[Opening DATA FOR THIS TASK section]

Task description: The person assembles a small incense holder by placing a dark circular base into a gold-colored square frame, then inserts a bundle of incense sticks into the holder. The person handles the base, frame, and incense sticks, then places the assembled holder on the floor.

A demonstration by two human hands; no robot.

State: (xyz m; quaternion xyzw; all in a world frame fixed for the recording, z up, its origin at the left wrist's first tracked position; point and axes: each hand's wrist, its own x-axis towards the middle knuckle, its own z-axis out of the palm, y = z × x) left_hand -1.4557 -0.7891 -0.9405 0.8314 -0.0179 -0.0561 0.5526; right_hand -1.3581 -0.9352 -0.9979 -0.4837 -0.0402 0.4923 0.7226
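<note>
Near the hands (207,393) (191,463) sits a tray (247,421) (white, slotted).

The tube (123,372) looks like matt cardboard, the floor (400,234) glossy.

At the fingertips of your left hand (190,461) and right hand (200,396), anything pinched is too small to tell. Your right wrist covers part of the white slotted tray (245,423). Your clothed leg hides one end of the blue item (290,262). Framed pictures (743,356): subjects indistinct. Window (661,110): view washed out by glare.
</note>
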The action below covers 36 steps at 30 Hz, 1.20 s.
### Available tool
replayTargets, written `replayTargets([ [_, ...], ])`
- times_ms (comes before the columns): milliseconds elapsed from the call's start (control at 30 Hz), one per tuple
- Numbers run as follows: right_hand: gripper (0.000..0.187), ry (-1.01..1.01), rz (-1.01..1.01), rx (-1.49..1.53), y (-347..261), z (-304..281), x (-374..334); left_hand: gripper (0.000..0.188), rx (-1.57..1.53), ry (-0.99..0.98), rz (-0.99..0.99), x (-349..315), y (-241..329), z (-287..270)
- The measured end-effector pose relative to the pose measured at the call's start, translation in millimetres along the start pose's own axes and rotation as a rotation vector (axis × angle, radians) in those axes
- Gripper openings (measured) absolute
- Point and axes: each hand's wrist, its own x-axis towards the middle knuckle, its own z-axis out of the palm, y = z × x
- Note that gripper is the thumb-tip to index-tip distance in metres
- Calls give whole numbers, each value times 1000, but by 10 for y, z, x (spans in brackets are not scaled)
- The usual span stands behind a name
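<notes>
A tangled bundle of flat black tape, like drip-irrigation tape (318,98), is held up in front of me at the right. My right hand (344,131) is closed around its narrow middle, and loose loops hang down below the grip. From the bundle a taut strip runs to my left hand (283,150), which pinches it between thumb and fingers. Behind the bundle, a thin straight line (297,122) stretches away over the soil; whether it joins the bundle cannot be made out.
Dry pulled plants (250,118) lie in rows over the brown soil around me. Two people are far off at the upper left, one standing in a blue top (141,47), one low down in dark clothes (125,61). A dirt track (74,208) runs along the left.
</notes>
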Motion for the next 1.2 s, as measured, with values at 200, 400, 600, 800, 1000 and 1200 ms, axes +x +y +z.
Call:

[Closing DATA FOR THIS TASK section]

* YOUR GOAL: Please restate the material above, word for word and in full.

* ANSWER:
Task description: The person assembles a small incense holder by placing a dark circular base into a gold-colored square frame, then inserts a bundle of incense sticks into the holder. The person handles the base, frame, and incense sticks, then places the assembled holder on the floor.

A demonstration by two human hands; no robot.

State: (xyz m; quaternion xyzw; all in a world frame fixed for the recording, z up, its origin at the left wrist's first tracked position; point and axes: each hand's wrist, its own x-axis towards the middle knuckle, its own z-axis out of the palm, y = z × x) left_hand -1.4557 -0.7891 -0.9405 0.8314 -0.0179 -0.0561 0.5526; right_hand -1.3581 -0.9352 -0.9979 -0.4837 -0.0402 0.4923 0.7226
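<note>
Near the hands (207,393) (191,463) sits a tray (247,421) (white, slotted).

The tube (123,372) looks like matt cardboard, the floor (400,234) glossy.

At the fingertips of your left hand (190,461) and right hand (200,396), anything pinched is too small to tell. Your right wrist covers part of the white slotted tray (245,423). Your clothed leg hides one end of the blue item (290,262). Framed pictures (743,356): subjects indistinct. Window (661,110): view washed out by glare.
</note>
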The action below covers 36 steps at 30 Hz, 1.20 s.
### Available tool
replayTargets, written `replayTargets([ [_, ...], ])`
- times_ms (comes before the columns): milliseconds elapsed from the call's start (control at 30 Hz), one per tuple
- Numbers run as follows: right_hand: gripper (0.000..0.187), ry (-1.01..1.01), rz (-1.01..1.01), rx (-1.49..1.53), y (-347..261), z (-304..281), x (-374..334); left_hand: gripper (0.000..0.188), rx (-1.57..1.53), ry (-0.99..0.98), rz (-0.99..0.99), x (-349..315), y (-241..329), z (-287..270)
- The measured end-effector pose relative to the pose measured at the call's start, translation in millimetres along the start pose's own axes and rotation as a rotation vector (axis × angle, radians) in those axes
- Gripper openings (measured) absolute
- Point and axes: each hand's wrist, its own x-axis towards the middle knuckle, its own z-axis out of the palm, y = z × x
- Note that gripper is the thumb-tip to index-tip distance in metres
- Calls give whole numbers, each value times 1000, but by 10 for y, z, x (spans in brackets are not scaled)
- The usual span stands behind a name
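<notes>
A tangled bundle of flat black tape, like drip-irrigation tape (318,98), is held up in front of me at the right. My right hand (344,131) is closed around its narrow middle, and loose loops hang down below the grip. From the bundle a taut strip runs to my left hand (283,150), which pinches it between thumb and fingers. Behind the bundle, a thin straight line (297,122) stretches away over the soil; whether it joins the bundle cannot be made out.
Dry pulled plants (250,118) lie in rows over the brown soil around me. Two people are far off at the upper left, one standing in a blue top (141,47), one low down in dark clothes (125,61). A dirt track (74,208) runs along the left.
</notes>
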Motion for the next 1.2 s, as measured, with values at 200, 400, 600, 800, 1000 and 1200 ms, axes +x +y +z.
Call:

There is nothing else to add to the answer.